Claims 7 and 14-15 are rejected under 35 U.S.C. 103 as being unpatentable over Liu et al. (Liu, Difan, et al. "Asset: autoregressive semantic scene editing with transformers at high resolutions." ACM Transactions on Graphics (TOG) 41.4 (2022): 1-12) (hereafter, “Liu”) in view of Ren et al. (US 11,580,673) (hereafter, “Ren”) as applied to claims 1- 4, 6,  8, 10 -11, and 17-19 above, and further in view of Issenhuth et al. (Issenhuth, Thibaut, et al. "Edibert, a generative model for image editing." arXiv preprint arXiv:2111.15264 (2021)) (hereafter, “Issenhuth”).
	Regarding claim 7, Liu in view of Ren discloses the computer-implemented method of claim 1.
	However, Liu fails to explicitly disclose wherein determining the modified latent feature vector comprises: generating noise features representing an input noise comprising a size and a shape corresponding to the masked portion of the digital image; and generating the digital image data utilizing the generative decoder neural network based on the noise features representing the input noise with the modified latent feature vector.

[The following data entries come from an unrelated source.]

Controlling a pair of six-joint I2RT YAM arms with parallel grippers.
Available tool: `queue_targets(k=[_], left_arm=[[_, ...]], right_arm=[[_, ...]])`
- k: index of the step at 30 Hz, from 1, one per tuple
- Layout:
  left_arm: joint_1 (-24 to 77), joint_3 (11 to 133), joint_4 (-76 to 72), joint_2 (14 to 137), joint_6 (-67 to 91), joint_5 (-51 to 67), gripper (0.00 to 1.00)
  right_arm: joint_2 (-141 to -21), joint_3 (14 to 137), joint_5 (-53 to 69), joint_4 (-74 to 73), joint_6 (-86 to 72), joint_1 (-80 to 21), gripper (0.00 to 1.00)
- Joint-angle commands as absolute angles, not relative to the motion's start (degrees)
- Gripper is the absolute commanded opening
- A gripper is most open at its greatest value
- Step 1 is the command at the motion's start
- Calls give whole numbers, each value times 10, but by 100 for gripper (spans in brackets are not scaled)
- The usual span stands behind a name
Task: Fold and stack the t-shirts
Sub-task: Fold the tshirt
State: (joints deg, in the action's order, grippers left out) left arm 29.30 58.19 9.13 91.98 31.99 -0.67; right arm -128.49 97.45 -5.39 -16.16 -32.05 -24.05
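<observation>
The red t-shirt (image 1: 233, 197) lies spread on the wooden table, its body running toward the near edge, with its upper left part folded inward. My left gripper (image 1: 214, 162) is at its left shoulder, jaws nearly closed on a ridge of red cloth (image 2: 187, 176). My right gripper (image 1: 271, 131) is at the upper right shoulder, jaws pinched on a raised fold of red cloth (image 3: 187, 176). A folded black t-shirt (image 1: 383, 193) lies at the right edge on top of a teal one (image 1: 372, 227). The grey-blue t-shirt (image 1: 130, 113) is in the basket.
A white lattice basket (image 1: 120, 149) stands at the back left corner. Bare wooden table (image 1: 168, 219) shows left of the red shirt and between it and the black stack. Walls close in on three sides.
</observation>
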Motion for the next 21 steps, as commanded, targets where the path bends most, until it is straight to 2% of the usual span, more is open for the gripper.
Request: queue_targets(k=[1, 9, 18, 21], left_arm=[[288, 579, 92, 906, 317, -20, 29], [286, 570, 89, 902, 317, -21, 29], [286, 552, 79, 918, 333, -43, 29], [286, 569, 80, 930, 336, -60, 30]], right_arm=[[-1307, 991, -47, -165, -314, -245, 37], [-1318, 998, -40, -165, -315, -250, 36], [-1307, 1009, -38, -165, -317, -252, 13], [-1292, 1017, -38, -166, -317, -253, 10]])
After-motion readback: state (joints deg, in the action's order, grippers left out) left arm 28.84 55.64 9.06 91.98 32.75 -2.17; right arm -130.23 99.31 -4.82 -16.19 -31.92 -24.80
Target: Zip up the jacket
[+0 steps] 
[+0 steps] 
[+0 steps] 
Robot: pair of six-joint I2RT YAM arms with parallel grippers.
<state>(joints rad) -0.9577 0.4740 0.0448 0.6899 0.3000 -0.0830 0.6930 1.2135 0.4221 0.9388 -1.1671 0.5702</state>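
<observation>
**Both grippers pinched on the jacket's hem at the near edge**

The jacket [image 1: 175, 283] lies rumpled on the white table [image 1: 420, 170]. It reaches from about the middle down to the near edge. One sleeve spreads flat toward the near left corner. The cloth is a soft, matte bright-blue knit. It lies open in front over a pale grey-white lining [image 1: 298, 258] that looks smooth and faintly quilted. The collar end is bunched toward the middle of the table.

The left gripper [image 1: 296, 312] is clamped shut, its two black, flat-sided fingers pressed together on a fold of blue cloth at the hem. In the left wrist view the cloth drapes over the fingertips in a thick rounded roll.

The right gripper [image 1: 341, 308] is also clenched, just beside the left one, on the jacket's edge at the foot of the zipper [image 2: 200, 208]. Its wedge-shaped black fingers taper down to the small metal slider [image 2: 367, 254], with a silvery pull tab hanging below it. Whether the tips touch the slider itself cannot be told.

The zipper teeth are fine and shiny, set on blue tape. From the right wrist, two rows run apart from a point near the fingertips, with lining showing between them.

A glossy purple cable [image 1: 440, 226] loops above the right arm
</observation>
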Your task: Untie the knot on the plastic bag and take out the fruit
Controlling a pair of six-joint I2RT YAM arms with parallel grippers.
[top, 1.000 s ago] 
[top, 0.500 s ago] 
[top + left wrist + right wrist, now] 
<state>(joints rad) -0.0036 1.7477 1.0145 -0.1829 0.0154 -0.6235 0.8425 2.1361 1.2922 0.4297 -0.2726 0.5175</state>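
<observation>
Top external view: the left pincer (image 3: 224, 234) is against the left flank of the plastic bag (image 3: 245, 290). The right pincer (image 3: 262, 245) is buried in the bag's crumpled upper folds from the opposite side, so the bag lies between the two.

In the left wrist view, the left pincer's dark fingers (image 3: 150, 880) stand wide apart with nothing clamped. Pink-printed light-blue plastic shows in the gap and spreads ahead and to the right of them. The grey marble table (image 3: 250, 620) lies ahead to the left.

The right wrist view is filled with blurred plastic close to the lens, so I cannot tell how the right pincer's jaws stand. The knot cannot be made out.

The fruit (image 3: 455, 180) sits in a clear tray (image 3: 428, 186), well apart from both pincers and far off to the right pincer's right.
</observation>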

	Issenhuth teaches wherein determining the modified latent feature vector comprises: generating noise features representing an input noise comprising a size and a shape corresponding to the masked portion of the digital image (Page 10, To delete the information
contained in the mask, all the tokens within the mask are given random values. Examiner considers the tokens as the entries of the “latent feature vector” and giving the tokens random values as “generating input noise”. Since the noise is only within the mask, it must have the size and shape of the mask); and generating the digital image data utilizing the generative decoder neural network based on the noise features representing the input noise with the modified latent feature vector (Page 11, Fig. 6; Page 12, Table 2; Page 12, Table 2 caption, Ablation study on the components of EdiBERT sampling algorithm. Fig. 6 and table 2 show results of ablation studies, including the randomization component which refers to the mask shaped noise. Examiner considers the ablation study to imply image data generation).
	Liu, Ren, and Issenhuth are analogous to the claimed invention because they are all in the field of applying encoder-decoder models for image processing. It would have been obvious to a person of ordinary skill before the effective filing date of the claimed invention to incorporate the noise features of Issenhuth into the image editing pipeline of Liu and the trimmed latent feature vector and masked image output of Ren. The suggestion/motivation for doing so would have been for flexibility in training data sets, as suggested by Issenhuth at Page 12, §5 Discussions, One of the key elements of the proposed method is that it does not require having access to paired datasets.
	This method of improving Liu was within the ordinary ability of one of ordinary skill in the art based on the teachings of Ren and Issenhuth.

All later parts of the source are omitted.